Said Jongwe: "We have decided to send a delegation to Brisbane so that the other side of the Zimbabwean story can be told to the delegates. In the past, we have missed an opportunity to present this, hence people have gained the wrong impression about the MDC’s position and the reality of the Zimbabwean crisis. We will meet informally with a number of delegates to give our position." Jongwe said the MDC delegation would highlight the shortcomings of the Abuja agreement which he said had started on a wrong footing. Despite mentioning the need to restore the rule of law, the MDC believes the agreement skirted round the issue.

"What’s all this noise about Abuja? We are going to tell the Commonwealth that Abuja will not work. The Abuja agreement started on the wrong premise because it identified the wrong issue as at the core of the Zimbabwean crisis. The Zimbabwean crisis is centred around the desire by the ruling party to use uncouth means in order to have a bloody overstay in power. That is why every section of the society which is an obstacle to this overstay in power has been on the receiving end of Zanu PF’s terror campaign. Unfortunately, Abuja was blind to the harassment of the judiciary, the press, the opposition and the selective application of the law," said Jongwe.

From The Zimbabwe Independent, 14 September

Zim, Angola mull arms deal

Zimbabwe and Angola were last weekend in talks over the setting up of a joint venture arms manufacturing plant, the Zimbabwe Independent heard this week.
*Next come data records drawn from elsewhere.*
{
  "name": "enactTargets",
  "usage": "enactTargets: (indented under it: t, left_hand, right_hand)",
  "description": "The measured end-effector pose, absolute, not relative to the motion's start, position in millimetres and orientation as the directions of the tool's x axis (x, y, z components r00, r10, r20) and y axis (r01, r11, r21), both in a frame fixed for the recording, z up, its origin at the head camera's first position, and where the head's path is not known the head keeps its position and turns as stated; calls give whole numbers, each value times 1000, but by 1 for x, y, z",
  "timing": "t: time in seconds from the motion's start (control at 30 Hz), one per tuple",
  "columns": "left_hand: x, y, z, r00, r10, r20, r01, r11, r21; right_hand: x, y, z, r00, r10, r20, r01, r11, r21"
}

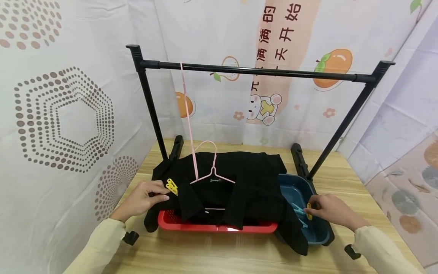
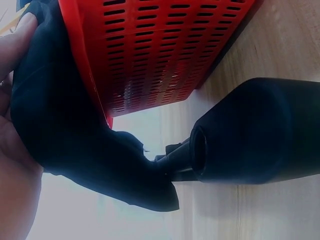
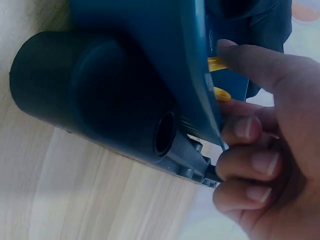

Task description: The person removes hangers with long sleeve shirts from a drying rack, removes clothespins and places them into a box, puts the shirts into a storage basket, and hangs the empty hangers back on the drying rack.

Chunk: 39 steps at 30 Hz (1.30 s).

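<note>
A black garment (image 1: pixel 260 182) lies spread over a red basket (image 1: pixel 219 228), with a pink hanger (image 1: pixel 213 172) at its neckline. At the garment's left side my left hand (image 1: pixel 145 198) grips the black cloth, its thumb pressed against it. A yellow clothespin (image 1: pixel 172 186) is on the cloth right beside those fingertips. To the right, my right hand (image 1: pixel 330 209) reaches over a blue basin (image 1: pixel 291 182) and pinches another yellow clothespin (image 3: pixel 220 94) between thumb and index finger. Light-blue clothespins (image 1: pixel 298 209) lie in the basin near it.
A black rack frames the workspace, its crossbar (image 1: pixel 256 71) running above the garment. A pink strip (image 1: pixel 188 118) hangs from the bar down to the garment. The rack's feet (image 1: pixel 299 161) stand on the wooden table (image 1: pixel 222 255). Printed curtains (image 1: pixel 212 34) enclose the table.
</note>
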<state>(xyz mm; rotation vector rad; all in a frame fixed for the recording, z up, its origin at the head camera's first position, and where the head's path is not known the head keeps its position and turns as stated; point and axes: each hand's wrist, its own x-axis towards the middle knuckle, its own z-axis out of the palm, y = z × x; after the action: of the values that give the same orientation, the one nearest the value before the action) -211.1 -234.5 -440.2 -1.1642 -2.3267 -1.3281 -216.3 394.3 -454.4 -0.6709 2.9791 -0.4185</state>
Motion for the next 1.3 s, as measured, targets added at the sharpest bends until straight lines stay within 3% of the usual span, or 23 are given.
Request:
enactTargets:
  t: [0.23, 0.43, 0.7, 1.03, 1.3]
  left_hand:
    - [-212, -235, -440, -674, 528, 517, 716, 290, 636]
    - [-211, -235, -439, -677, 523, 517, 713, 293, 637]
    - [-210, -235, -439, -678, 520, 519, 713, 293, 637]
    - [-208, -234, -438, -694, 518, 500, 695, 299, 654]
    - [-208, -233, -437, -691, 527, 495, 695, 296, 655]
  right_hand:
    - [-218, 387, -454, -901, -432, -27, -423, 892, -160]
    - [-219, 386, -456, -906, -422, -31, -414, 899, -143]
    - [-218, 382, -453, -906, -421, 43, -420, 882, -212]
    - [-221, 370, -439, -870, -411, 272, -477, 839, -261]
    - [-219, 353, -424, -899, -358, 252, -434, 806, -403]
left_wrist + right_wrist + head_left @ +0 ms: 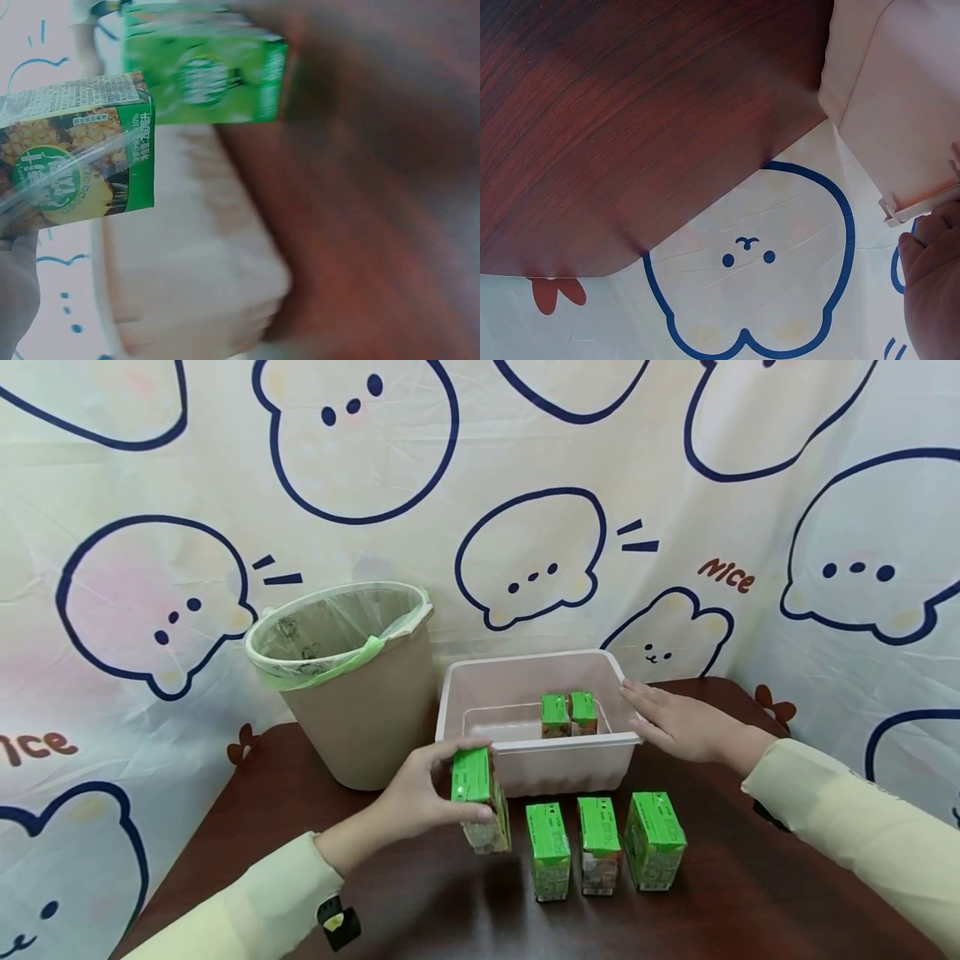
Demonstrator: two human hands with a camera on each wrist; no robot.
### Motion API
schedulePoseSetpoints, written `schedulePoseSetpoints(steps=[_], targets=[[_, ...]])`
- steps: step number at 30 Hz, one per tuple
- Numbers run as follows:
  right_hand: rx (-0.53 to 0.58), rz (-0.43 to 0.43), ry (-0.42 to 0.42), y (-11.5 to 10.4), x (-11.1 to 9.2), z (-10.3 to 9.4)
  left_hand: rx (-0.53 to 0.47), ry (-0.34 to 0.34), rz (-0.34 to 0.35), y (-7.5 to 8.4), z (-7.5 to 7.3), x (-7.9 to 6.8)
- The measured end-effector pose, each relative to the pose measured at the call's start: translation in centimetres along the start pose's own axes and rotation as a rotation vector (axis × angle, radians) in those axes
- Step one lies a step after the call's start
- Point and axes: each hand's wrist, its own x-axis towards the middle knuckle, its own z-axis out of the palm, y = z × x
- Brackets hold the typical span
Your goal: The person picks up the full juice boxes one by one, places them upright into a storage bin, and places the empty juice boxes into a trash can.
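My left hand (420, 793) grips a green-topped juice box (472, 777) between thumb and fingers, lifted a little above the table in front of the white plastic bin (566, 768). The left wrist view shows pineapples printed on the side of this juice box (67, 169). With extended fingers, my right hand (686, 722) touches the bin's right rim; the right wrist view has this hand (934, 285) at its edge. Two juice boxes (555, 714) stand inside the bin on the right. Three more, a left one (550, 852), a middle one (599, 847) and a right one (656, 843), stand in front.
A tall beige trash can (367, 710) with a light green liner stands left of the bin. Dark reddish-brown wood forms the tabletop (405, 893). A printed cloth (525, 460) with cartoon animals hangs behind and at both sides.
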Motion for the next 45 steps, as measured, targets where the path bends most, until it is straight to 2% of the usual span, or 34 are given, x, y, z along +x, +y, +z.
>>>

Press reports from Luanda said Defence minister Sydney Sekeramayi last weekend met with his Angolan counterpart Kundi Pahyama where the proposal to set up the joint venture company was discussed. This week an Angolan envoy delivered a special message to President Mugabe from President Jose-Eduardo dos Santos as a follow-up to last weekend’s meeting. Diplomatic sources said the message contained the joint venture proposal in arms manufacture between the two SADC allies who played a key role in propping up the government of the late Laurent Kabila and his son Joseph in the Democratic Republic of Congo. On the other hand, Angola has been battling with a civil war of its own since independence in 1975.

Defence sources this week said Zimbabwe Defence Industries (ZDI) was expected to play a pivotal role in the envisaged joint venture due to its experience in explosives filling and small ammunition manufacture. In a written response to the Zimbabwe Independent on Tuesday, ZDI general manager retired Col Tshinga Dube said he had not been briefed on the minister’s trip to Angola. "In fact I have not met the Minister of Defence since he took office," said Dube. The Ministry of Defence had not responded to written questions at the time of going to press.

ZDI runs an explosives filling plant at Elphida Farm in Domboshawa, which became operational in 1990 after a bilateral agreement between Zimbabwe and France in 1987. The plant produces ordnance ranging from 60mm mortar bombs to 155mm artillery shells. Adjacent to the plant is a small ammunition project which commenced operations in 1993, producing ammunition for various calibre of small arms, including bullets for FN and AK47 assault rifles. Military sources said the problem had been the marketing of the products as the Zimbabwe Defence Forces did not have the money to buy the equipment from the ZDI. Treasury has over the years refused to allocate money to the defence forces for the purchase of new equipment. The increased regional political will to open up trade with South Africa in the mid-1990s increased competition within the regional market and it was recognised that South Africa’s defence industry had far better ordnance to offer the ZDF than ZDI. The envisaged joint venture is thus expected to recharge the fortunes of ZDI which experienced a windfall when the civil war broke out in the DRC in 1998. Sources said the current peace initiatives meant another lean spell for the arms manufacturer.